Destak
- Logo
- Type: Free daily newspaper
- Format: Broadsheet
- Owner: Cofina
- Founded: September 2001
- Language: Portuguese
- Circulation: 69,864 (September–October 2013)
- Website: Destak

= Destak =

Portuguese-language newspaper

Destak is a Portuguese free daily newspaper that runs in Portugal and Brazil. In Portugal, it is distributed in Lisbon, Porto and Coimbra, and also other Portuguese cities. In Brazil, it was distributed in São Paulo, Rio de Janeiro, Brasília, Campinas and Recife. It is the first free newspaper in Portugal (excluding some local publications, such as free university student journals), prior to the Portuguese edition of Metro International.

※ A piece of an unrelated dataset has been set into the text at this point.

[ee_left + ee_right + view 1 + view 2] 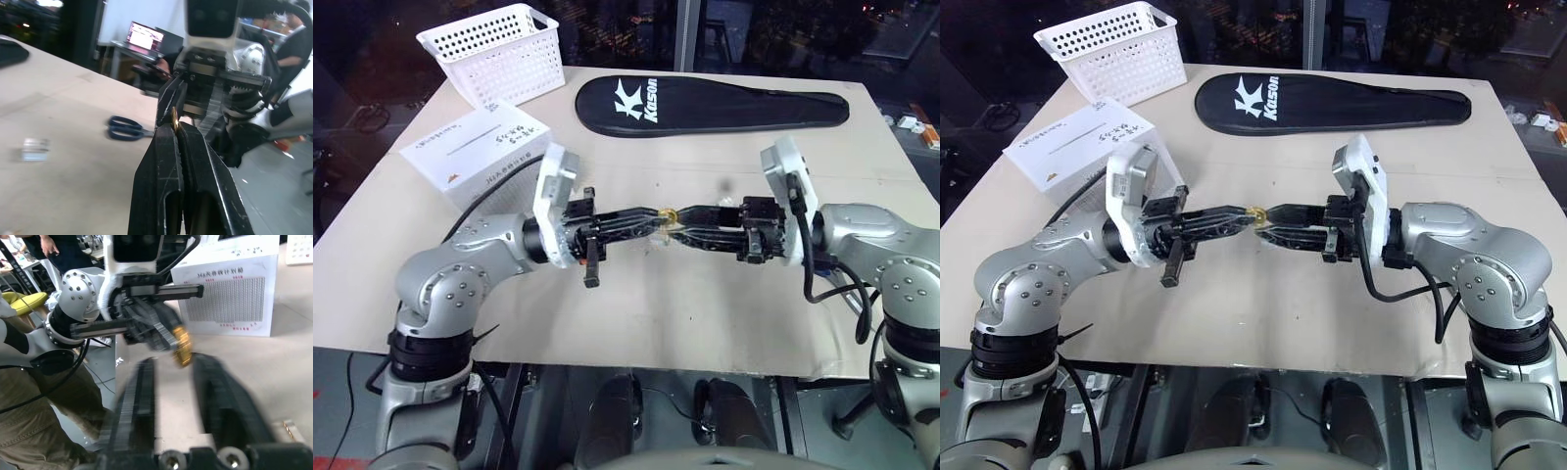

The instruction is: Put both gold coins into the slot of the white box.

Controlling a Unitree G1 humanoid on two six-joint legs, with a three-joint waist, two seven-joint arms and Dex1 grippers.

The paper is chiefly offered at rail and subway stations, but also at cafeterias, universities, offices and hospitals. It has also an online newspaper.

==History and profile==
Destak was launched in September 2001 by António Stilwell Zilhão, Francisco Pinto Barbosa and Gonçalo Sousa Uva as a weekly newspaper, and became a daily newspaper in November 2004. The paper is part of Cofina. Following the Portuguese success Destak was launched in Brazil in the cities of São Paulo, Rio de Janeiro, Brasília, Campinas and Recife.

Destak had a circulation of 90,043 copies in 2011. Between September and October 2013 it was the second most read newspaper with a circulation of 69,864 copies.